START Data extract

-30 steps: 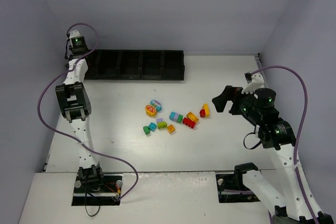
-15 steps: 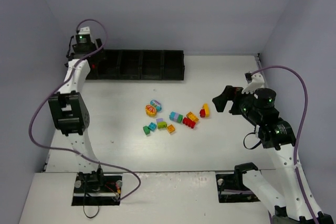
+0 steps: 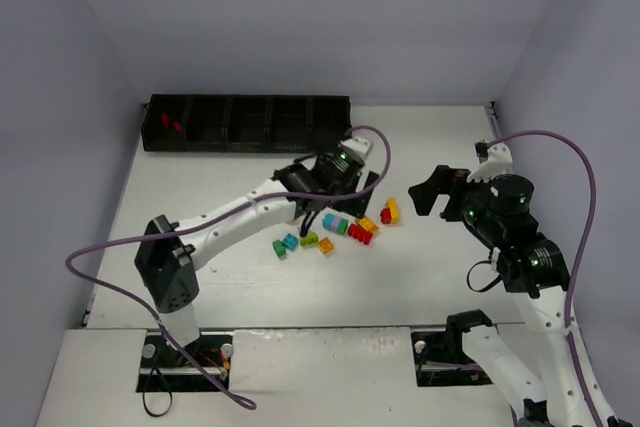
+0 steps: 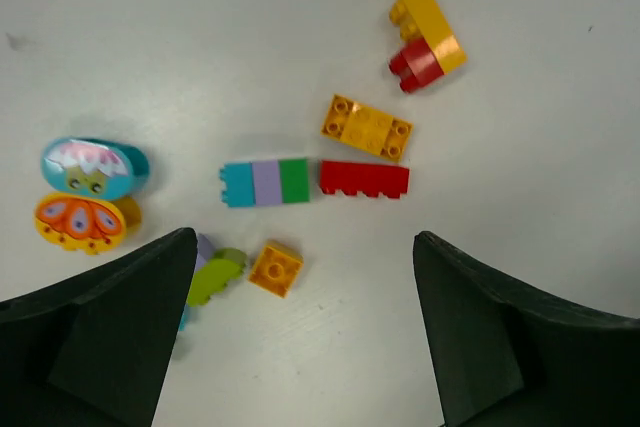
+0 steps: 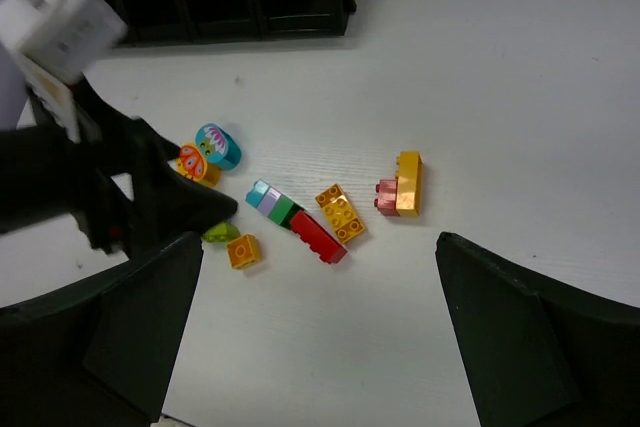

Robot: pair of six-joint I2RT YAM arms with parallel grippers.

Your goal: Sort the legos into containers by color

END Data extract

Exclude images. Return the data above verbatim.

-30 steps: 
-15 steps: 
+0 steps: 
+0 steps: 
+0 steps: 

Robot: pair of six-joint I2RT YAM arms with parallel grippers.

Your goal: Sort the legos into containers by color

None of the exercise remains to be done.